Et c’est toujours ainsi que se sont transmis ces enseignements, cette Cabale ou tradition, également appelée Voie Symbolique, qui peut encore être trouvée aujourd’hui, bien qu’elle soit bien dissimulée, à l’abri, en quelque sorte, de la grande confusion et du chaos régnants, mais palpite dans les êtres et entités qui l’ont reçue et lui insufflent une ardeur renouvelée, comme le fit en son temps l’érudit Reuchlin. Car à différents moments du cycle d’une humanité, et par analogie avec la présente, des êtres surgissent qui incarnent la doctrine cosmogonique, à différents degrés et profondeur: ils la chantent, la versifient, la géométrisent, la peignent ou la dramatisent. Certains le font littéralement, d’autres s’envoleront si haut qu’ils frôleront le seuil de l’inexprimable; les uns glosant sur leurs prédécesseurs, les autres les reprenant sans prétentions, mais se distinguent aussi ces élus qui réalisent de grandes synthèses, ou des rénovations révolutionnaires des formes d’expression du sacré, les adaptant aux circonstances, éclaircissant leurs facettes occultes ou méconnues, les dépoussiérant et en brisant la solidification pour revenir à la fraîcheur de l’Origine pure et unique.

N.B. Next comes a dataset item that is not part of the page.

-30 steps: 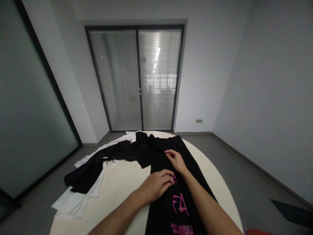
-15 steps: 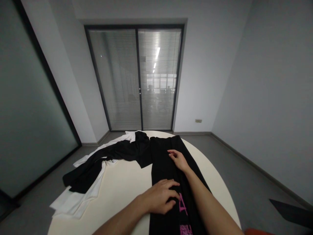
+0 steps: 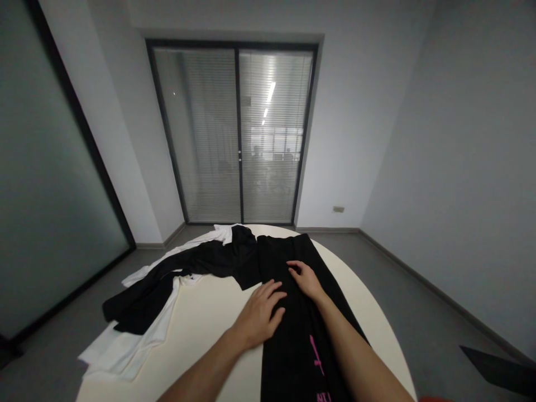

Pythagore, Zoroastre, Lao Tse, le Bouddha Gautama et le prophète David sont, au vie siècle avant J.-C., de grands initiés dont la mission est d’insuffler une profonde rénovation spirituelle sur toute la face de la terre. Plus proches de nous, cette myriade de personnages extraordinaires que nous mentionnons dans ce livre sont autant de jalons ou d’hermès de cette Voie Symbolique.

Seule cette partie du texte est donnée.